Politica e Sanità

apr132021

Covid-19, il governo al lavoro per le riaperture. Dai medici no ad allentamenti prematuri

Riaperture graduali fatte sulla base dell'andamento del Covid-19 e delle vaccinazioni. Il premier Mario Draghi spinge per consentire al Paese, alle prese con l'emergenza Covid e le varianti che accelerano la corsa del virus, seppur gradualmente, di ripartire. Il presidente del Consiglio avrebbe chiesto al Cts di lavorare su protocolli 'meno rigidi' per le aperture'. Anche il sottosegretario alla Salute Pierpaolo Sileri, intervenuto ad 'Agora' su Rai3, spiega di essere «a favore delle riaperture», ma «guardiamo i dati e difendiamo quello che abbiamo guadagnato, altrimenti rischiamo di aprire in anticipo e di dover richiudere». Sarebbe dunque un errore «anticiparle prima del 30 aprile. Aspetterei le prossime valutazioni», dice, prevedendo la possibilità di allentare le restrizioni a partire da inizio maggio.

La ministra degli Affari Regionali Mariastella Gelmini ha annunciato che «dal 20 aprile ci sarà un punto in Consiglio dei ministri per valutare la possibilità, sulla base dei contagi e dell'andamento del piano vaccinale, di qualche segnale di apertura già da aprile; ma maggio sarà il mese della ripartenza: quindi tutti i ministeri sono al lavoro, stanno costruendo i protocolli per poter ripartire». «In questa settimana il governo varerà un provvedimento molto importante per quanto riguarda il sostegno alle attività economiche - ha ricordato Gelmini -. Sappiamo che tante attività dai bar ai ristoranti, alle palestre, al turismo, per citarne solo alcuni, hanno avuto ingenti danni: il nostro compito è quello di risarcire queste attività ma soprattutto quello di farle ripartire il prima possibile e il governo è al lavoro proprio su questo». A Palazzo Chigi la data per riaprire ancora non c'è e si continua a ribadire la linea dettata dal premier Mario Draghi: le prossime settimane saranno quelle in cui si parlerà di riaperture e non di chiusure. Ed "essenziali" per ogni decisione saranno i dati e l'andamento della campagna vaccinale. Quel che è certo è che quando si deciderà di riaprire ci saranno interventi selettivi e graduali. Per questo si è cominciato a lavorare sui protocolli di sicurezza dei vari settori, a partire dal mondo della cultura e della ristorazione. Il Comitato tecnico scientifico ha iniziato dalle richieste di musei, cinema, teatri e spettacoli dal vivo, che chiedono di poter tornare a lavorare e puntano ad un ampliamento della capienza finora consentita da 200 persone a 400 al chiuso e da 400 a mille all'aperto.
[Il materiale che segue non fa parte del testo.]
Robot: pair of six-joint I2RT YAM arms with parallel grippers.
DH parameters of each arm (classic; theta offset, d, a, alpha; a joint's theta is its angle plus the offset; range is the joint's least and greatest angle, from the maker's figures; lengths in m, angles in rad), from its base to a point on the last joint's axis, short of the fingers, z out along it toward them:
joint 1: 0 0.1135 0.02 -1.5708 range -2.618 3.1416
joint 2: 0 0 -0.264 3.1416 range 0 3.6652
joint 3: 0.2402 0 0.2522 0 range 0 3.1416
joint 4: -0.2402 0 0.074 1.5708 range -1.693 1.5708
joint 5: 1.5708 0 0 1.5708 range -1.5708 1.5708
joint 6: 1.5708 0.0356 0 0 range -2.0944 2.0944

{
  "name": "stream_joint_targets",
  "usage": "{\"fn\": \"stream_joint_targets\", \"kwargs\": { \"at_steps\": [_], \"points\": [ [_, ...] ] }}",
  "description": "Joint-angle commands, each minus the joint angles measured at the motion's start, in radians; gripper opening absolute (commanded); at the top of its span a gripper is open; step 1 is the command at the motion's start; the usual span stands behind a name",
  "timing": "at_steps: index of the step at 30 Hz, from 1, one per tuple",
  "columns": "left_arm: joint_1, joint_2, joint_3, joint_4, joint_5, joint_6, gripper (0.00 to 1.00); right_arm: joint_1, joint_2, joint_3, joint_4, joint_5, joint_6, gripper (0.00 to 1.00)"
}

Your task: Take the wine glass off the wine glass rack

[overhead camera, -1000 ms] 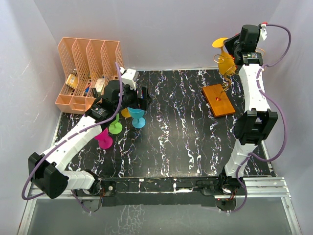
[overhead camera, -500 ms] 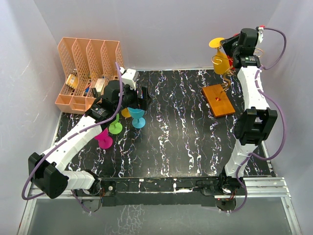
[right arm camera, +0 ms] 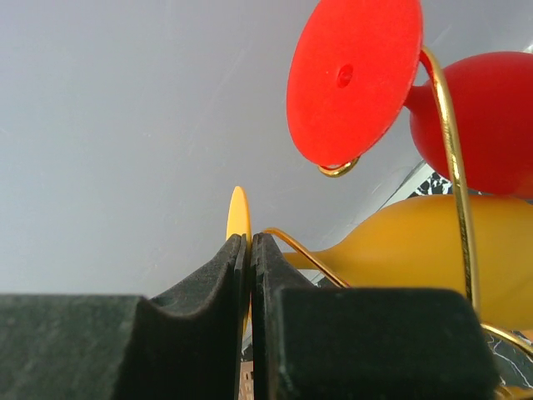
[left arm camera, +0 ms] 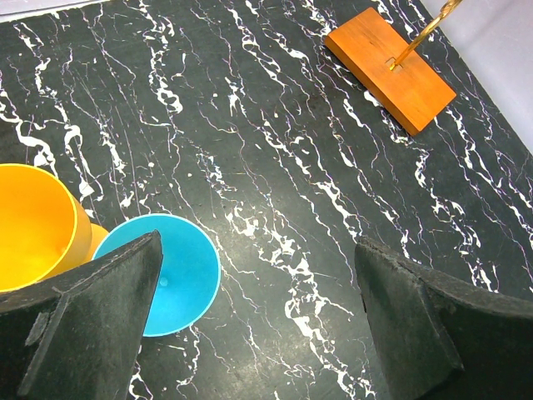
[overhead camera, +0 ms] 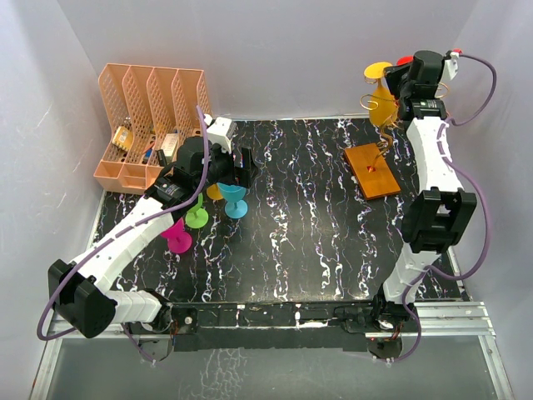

Ad essere contrari ad allentare le restrizioni per avviare quanto prima le riaperture sono i medici. Anaao Assomed, insieme a tutte le sigle sindacali degli operatori sanitari, fanno presente che «le condizioni di sovraccarico di tutto il sistema ospedaliero e la persistente elevata mortalità impongono molta cautela nell'allentare le misure restrittive della movimentazione sociale».  Ogni prematuro allentamento delle restrizioni «potrebbe mettere a rischio tanto la vita dei pazienti affetti da COVID-19 - sostengono -  costringendo per carenza di posti letto gli operatori a scelte strazianti sotto il profilo etico, come il triage inverso, quanto la salute dei pazienti con altre patologie, la cui prevenzione e cura rischia di essere ancora una volta sacrificata a causa della sottovalutazione del rischio di una persistente elevata circolazione del virus, sulla quale i medici e i dirigenti del servizio sanitario nazionale lanciano da tempo, inascoltati, tutti gli allarmi possibili». È per questo che chiedono alla politica di non sottovalutare la situazione, ma di analizzare meglio il quadro dell'andamento clinico ed epidemiologico della pandemia. «Senza una soluzione duratura della crisi sanitaria - concludono - non vi potrà essere una ripresa economica né un ritorno in sicurezza alle normali relazioni sociali».